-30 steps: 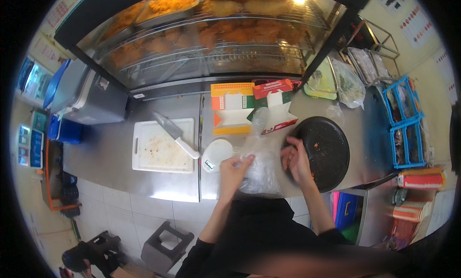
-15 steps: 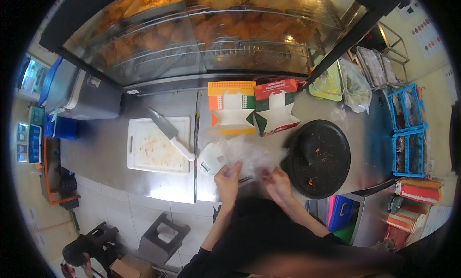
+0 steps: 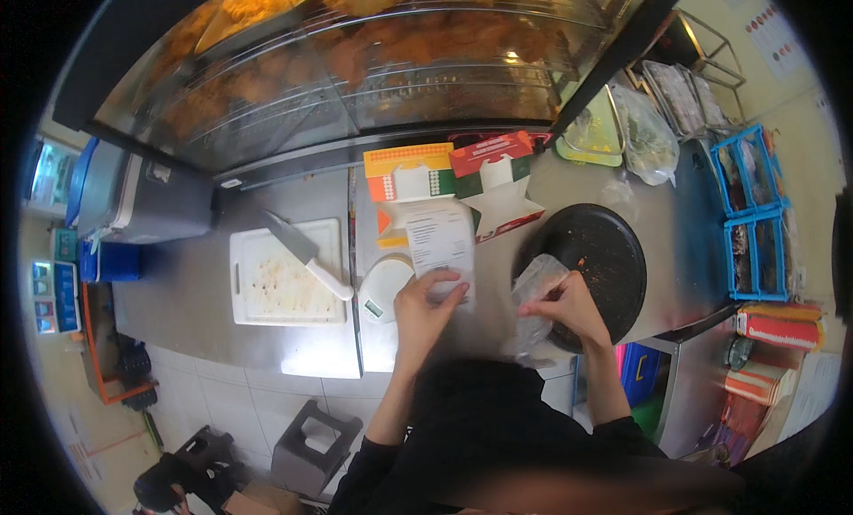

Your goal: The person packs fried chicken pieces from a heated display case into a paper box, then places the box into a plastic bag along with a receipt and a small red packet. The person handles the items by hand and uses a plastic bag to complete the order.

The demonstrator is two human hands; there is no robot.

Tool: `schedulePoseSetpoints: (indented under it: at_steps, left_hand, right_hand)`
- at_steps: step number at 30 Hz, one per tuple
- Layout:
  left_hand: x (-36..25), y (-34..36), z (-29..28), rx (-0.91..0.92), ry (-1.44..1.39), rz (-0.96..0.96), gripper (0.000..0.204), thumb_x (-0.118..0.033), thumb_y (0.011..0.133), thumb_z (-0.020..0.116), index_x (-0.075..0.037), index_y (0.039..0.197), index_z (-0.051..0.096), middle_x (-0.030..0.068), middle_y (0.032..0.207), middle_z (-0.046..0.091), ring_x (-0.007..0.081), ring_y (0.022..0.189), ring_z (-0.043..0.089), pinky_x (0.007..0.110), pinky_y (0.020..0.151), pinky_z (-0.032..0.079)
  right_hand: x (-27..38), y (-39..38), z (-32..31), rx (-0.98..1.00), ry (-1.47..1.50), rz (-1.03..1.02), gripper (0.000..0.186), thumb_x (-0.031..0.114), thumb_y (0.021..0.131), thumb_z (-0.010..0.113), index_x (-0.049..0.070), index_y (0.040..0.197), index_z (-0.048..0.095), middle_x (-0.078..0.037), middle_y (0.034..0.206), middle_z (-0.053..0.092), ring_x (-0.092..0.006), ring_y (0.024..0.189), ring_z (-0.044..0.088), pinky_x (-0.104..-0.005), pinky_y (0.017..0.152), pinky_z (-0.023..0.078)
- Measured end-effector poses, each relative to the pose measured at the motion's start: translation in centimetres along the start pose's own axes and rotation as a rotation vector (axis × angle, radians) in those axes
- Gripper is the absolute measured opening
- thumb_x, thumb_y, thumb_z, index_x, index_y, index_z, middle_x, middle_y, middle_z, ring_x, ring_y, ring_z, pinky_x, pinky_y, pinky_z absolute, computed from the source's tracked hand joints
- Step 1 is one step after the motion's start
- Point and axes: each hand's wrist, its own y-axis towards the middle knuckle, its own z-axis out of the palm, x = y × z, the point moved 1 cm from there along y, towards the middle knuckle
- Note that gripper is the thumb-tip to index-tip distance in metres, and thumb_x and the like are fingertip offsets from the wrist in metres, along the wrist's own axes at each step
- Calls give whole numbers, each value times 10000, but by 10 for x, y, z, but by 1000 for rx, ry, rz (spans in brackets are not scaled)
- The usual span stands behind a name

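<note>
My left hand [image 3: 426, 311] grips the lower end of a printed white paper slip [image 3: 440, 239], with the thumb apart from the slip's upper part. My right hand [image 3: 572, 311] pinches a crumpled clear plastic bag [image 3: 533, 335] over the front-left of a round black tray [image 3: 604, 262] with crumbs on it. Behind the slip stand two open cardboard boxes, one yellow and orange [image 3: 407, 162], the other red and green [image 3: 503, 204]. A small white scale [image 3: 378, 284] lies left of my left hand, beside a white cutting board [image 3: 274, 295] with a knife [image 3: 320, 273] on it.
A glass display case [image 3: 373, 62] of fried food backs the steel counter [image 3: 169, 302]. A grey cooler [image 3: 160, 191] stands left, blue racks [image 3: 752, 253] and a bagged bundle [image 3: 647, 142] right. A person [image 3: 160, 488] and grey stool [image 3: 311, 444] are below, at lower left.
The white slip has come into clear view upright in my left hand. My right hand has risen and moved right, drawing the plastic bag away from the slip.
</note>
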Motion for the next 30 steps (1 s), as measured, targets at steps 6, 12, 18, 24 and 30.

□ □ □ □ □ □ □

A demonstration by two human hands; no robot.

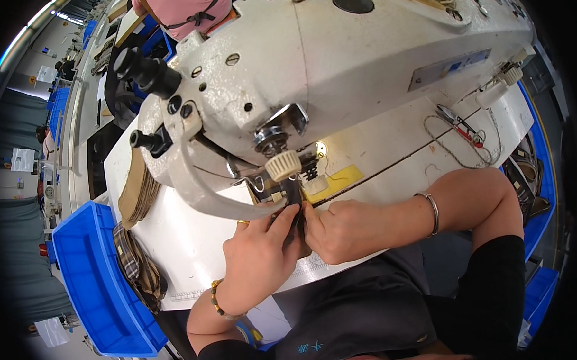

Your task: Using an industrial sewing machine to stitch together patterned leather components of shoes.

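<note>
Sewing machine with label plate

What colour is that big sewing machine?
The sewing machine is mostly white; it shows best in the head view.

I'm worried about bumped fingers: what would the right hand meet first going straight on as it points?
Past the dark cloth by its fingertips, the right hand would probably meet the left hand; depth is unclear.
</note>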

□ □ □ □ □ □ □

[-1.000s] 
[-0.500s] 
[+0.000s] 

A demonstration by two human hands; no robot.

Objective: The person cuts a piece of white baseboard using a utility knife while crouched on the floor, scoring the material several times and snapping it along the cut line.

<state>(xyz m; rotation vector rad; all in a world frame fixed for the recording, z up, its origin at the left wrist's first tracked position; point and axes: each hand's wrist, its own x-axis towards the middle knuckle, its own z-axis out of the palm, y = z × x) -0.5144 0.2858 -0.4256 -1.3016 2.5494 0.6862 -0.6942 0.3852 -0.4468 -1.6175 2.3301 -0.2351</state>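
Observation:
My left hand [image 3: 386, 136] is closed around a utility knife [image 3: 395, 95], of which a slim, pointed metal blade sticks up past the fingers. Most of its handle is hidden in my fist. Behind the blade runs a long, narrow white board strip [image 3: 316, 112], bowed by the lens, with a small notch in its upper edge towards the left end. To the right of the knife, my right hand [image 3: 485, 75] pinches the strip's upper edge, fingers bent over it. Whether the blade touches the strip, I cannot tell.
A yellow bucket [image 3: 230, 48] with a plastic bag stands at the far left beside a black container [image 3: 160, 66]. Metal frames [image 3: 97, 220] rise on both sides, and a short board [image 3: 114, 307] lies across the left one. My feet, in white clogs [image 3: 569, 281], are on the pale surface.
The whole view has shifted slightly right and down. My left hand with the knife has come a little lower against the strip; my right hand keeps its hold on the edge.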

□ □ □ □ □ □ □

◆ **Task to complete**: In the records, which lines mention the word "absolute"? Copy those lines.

◆ **Written answer**:
- Gripper is the absolute measured opening
- thumb_x, thumb_y, thumb_z, index_x, index_y, index_z, middle_x, middle_y, middle_z, ring_x, ring_y, ring_z, pinky_x, pinky_y, pinky_z absolute, computed from the source's tracked hand joints

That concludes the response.